The bill makes a number of sweeping, statewide changes including:
- Rating teacher performance. The law requires districts to rate teachers and administrators annually, according to a legislative analysis, with half of their score based on student Florida Comprehensive Assessment Test Performance over a three-year period.Districts can negotiate the remaining half of the rating with teachers, but it should be based on instructional practice or leadership. For non-FCAT classes, such as physical education or art, districts have until 2014–2015 to develop and implement tests.
- How teachers are paid. New hires will no longer have to climb the decades-long seniority ladder to earn the highest salaries. Now, the highest-rated teachers can earn the top salaries just a few years out of college. Highly-rated teachers already working can opt out of the merit pay system — but if they switch districts they would be paid on their performance, according to a United Teachers of Dade Q & A. Teachers will also no longer be guaranteed additional pay for advanced degrees.
- Job security. New hires will no longer enjoy long-term contracts, but instead must be rehired on an annual basis. Those already teaching are again exempted from the new law, but teachers who switch districts would then move to annual contracts.
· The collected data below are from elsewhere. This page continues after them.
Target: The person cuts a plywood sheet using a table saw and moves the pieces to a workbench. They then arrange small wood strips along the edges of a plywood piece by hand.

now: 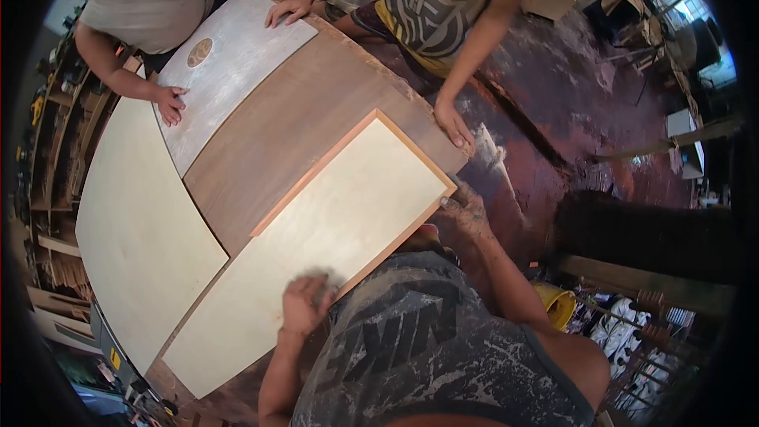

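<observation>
A long pale plywood panel (pixel 348 217) lies on the worktable directly before me, with orange-brown wooden edging strips (pixel 316 170) along part of its far side, its right end and its near side. My right hand (pixel 468 212) closes on the panel's near right corner, thumb at the edging and the other fingers partly hidden. At the near edge, further left, is my left hand (pixel 307 302), its fingers smeared by motion and overlapping the panel's edge in this view.
Across the table, one person's hand (pixel 170 104) rests on a grey-white sheet (pixel 237 63) with a round emblem. Another person's hand (pixel 455 126) presses the brown tabletop (pixel 285 134) near my panel. A second pale sheet (pixel 142 229) lies left; a yellow bucket (pixel 557 306) stands right.
</observation>
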The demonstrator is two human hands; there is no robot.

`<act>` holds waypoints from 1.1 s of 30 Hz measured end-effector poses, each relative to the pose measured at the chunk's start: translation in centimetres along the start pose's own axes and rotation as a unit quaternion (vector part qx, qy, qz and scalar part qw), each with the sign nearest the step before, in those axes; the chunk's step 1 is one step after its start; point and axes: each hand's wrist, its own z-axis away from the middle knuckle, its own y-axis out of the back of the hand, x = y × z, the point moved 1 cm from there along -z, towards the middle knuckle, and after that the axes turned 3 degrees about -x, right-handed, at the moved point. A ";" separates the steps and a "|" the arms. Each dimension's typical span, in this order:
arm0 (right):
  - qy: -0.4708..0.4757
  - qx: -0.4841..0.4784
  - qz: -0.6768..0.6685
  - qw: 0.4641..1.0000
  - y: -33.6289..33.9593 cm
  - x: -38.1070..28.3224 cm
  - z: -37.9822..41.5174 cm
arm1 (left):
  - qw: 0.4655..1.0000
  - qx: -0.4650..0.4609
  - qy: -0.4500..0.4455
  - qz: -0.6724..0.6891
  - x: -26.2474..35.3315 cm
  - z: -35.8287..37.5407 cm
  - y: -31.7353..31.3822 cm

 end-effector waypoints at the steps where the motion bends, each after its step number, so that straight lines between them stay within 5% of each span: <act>1: -0.009 -0.008 -0.049 0.999 0.3 0.0 0.4 | 1.000 0.013 -0.018 -0.018 -0.6 -1.4 0.7; 5: -0.029 -0.039 -0.002 0.999 2.1 0.9 0.3 | 0.981 0.167 -0.031 -0.097 -0.2 -12.1 4.4; 10: 0.007 -0.041 -0.038 0.998 1.8 1.7 -0.2 | 0.993 0.088 -0.043 -0.063 -1.8 -20.6 1.1; 16: -0.016 0.002 -0.091 0.996 0.3 1.6 0.2 | 0.996 0.056 0.032 -0.058 -1.5 -21.3 1.0; 29: -0.013 -0.023 -0.111 0.994 0.8 2.0 -0.1 | 0.998 0.019 0.015 -0.049 -1.3 -22.0 1.7; 33: -0.015 -0.017 -0.103 0.994 0.3 0.9 0.3 | 0.997 0.019 -0.057 -0.056 0.5 -24.7 1.3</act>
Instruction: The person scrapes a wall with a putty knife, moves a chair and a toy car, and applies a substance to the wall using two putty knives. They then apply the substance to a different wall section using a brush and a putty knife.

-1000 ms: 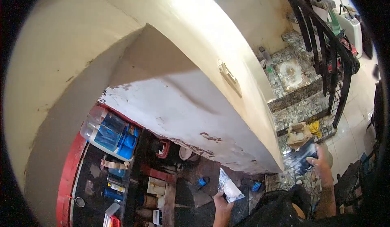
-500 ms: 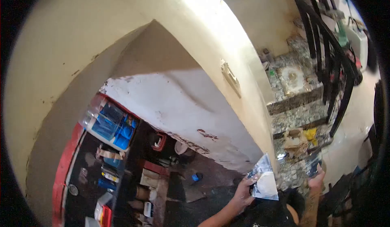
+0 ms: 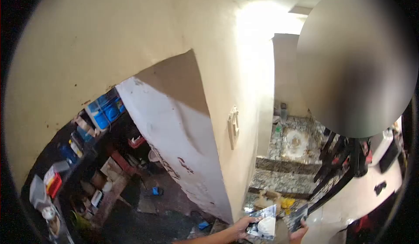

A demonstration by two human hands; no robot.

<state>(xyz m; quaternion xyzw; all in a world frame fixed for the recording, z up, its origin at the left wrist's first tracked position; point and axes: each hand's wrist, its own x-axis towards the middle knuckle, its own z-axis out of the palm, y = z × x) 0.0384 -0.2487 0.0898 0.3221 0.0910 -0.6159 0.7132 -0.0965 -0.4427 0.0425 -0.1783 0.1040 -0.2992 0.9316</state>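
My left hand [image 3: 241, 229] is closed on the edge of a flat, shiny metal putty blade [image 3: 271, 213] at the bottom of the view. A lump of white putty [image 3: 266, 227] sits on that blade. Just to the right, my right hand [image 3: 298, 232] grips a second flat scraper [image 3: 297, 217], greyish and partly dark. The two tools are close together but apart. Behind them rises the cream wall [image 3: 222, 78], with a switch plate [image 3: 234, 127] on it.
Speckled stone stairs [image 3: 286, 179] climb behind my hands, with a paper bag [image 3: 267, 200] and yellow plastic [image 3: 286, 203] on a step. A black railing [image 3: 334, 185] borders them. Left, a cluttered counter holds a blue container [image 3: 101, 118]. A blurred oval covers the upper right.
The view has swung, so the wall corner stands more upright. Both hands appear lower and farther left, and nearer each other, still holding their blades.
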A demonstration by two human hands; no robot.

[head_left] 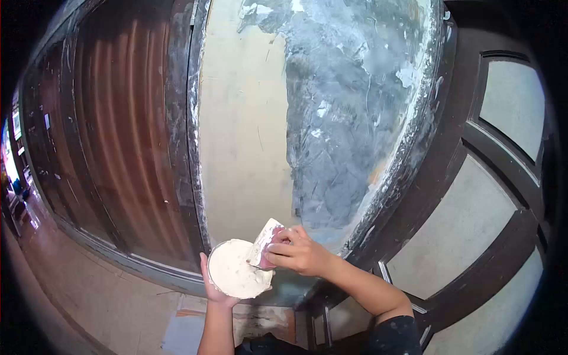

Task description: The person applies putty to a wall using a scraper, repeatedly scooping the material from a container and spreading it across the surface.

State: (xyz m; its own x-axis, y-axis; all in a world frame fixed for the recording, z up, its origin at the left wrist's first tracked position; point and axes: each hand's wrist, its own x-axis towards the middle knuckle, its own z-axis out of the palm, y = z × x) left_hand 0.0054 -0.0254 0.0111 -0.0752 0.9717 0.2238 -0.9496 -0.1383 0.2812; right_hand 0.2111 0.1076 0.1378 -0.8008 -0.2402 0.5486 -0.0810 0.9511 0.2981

- Political motivations. Lawmakers approved the law, in part, to reinforce a $700 million federal Race To The Top grant, according to the legislative analysis. Districts will use half that grant to design, implement and fund the first three years of their performance pay systems.
- The goal. Reformers believe boosting pay will draw better quality teachers to the field, and that better teachers will produce better student results.